►

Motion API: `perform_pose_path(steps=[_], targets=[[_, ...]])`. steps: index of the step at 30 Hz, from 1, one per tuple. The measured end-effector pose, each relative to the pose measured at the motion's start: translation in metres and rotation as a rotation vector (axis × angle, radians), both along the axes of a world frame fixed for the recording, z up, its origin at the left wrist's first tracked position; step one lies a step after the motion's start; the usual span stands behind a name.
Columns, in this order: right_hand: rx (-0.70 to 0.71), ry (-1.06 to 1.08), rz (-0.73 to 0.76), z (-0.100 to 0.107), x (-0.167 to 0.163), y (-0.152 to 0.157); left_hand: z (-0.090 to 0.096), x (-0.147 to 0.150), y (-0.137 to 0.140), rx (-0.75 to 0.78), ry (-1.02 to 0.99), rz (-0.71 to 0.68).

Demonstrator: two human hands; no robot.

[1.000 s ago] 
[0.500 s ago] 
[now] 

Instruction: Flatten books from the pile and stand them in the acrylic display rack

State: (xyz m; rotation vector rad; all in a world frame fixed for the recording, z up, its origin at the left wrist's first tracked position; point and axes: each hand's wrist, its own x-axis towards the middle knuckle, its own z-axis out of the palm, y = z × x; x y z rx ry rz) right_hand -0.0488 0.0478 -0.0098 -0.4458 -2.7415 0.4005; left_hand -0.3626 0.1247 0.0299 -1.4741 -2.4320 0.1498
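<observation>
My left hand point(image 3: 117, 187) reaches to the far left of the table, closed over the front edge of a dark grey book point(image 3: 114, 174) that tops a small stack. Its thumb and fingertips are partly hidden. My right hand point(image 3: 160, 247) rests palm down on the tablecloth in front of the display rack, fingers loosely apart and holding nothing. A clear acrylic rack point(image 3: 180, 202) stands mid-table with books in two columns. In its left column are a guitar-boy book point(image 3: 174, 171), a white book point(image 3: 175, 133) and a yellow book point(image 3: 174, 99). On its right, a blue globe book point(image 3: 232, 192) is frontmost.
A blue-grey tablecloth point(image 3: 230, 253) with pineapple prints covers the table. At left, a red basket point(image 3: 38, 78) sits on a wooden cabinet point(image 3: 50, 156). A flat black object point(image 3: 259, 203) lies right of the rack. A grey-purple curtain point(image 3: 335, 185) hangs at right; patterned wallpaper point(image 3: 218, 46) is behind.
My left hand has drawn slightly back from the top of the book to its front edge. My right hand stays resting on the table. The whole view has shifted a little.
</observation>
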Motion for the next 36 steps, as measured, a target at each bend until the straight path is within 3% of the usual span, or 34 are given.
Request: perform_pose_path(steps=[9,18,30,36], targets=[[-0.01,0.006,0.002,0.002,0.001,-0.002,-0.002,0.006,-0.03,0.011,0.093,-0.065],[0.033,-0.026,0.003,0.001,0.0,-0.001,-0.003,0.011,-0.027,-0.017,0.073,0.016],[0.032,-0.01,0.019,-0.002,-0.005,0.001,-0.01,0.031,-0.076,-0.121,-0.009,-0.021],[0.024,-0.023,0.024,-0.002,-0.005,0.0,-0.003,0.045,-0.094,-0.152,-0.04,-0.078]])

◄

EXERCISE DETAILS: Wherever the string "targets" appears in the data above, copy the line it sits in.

ANSWER AREA:
Motion API: `perform_pose_path(steps=[_], targets=[[_, ...]])`. steps: index of the step at 30 Hz, from 1, one per tuple. The measured end-effector pose, each relative to the pose measured at the motion's start: translation in metres and rotation as a rotation vector (axis × angle, radians), both along the axes of a world frame fixed for the recording, z up, its origin at the left wrist's first tracked position; step one lies a step after the motion's start; the usual span stands behind a name.
Request: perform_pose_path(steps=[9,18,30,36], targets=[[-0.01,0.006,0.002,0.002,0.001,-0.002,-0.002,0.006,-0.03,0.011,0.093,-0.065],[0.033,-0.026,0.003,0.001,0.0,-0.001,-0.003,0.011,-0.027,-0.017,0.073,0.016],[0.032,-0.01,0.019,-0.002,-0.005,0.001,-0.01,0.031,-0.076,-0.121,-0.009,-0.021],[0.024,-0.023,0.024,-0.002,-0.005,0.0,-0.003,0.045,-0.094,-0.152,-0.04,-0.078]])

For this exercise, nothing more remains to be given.